A newly declassified IMF document puts the Fund’s role in an even harsher light. Official minutes of the IMF’s executive board meeting that approved the rescue on May 9, 2010 reveal the depth of misgivings among the Fund’s directors about whether Greece would end up saddled with a hopelessly massive debt burden. The minutes also show that confusion reigned about the rule change among the board’s two dozen members, who represent the Fund's 188 member nations. Several expressed surprise when they realized they were changing the rule, and some of the most dismayed indicated that they suspected the move was being snuck past them.

This document has drawn no public attention for two very good reasons. First, it’s buried in the IMF’s online archives, having just been posted under a procedure giving the public access to board minutes after five years. Second, all eyes are on the extraordinarily fraught situation in Greece following Sunday’s referendum in which Greek voters decisively rejected the terms of a compromise offered by international creditors. The “No” vote has inflamed the already-tense relationship between Athens and other major European capitals, raising the likelihood that Greece will soon be forced to abandon the euro, which would plunge its economy into unimaginable chaos for at least a few months if not more.
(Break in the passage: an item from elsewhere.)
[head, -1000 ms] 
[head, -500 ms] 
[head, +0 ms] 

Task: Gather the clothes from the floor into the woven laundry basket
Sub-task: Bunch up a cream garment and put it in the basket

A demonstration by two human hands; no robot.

But the minutes of the May 2010 meeting illuminate current events in Greece by providing revelatory information about one of the most crucial episodes in that fateful first rescue. As in 2010, one of the biggest bones of contention right now is Greece’s debt burden — specifically, whether the country has any reasonable chance of getting its economy on stable footing without a substantial degree of relief from its obligations. The IMF is taking a much tougher position on this issue in 2015 than it did five years earlier. Just a few days ago, the Fund issued a headline-generating report concluding that although Greece’s left-wing government must embrace a painful new round of sweeping economic reforms, its European creditors must also provide massive debt relief, perhaps by forgiving a significant portion of the principal amount of their loans to Athens, which the Europeans are extremely loath to do. IMF officials have even suggested that they cannot participate in a new rescue in the absence of such a compromise, because doing so could violate Fund rules.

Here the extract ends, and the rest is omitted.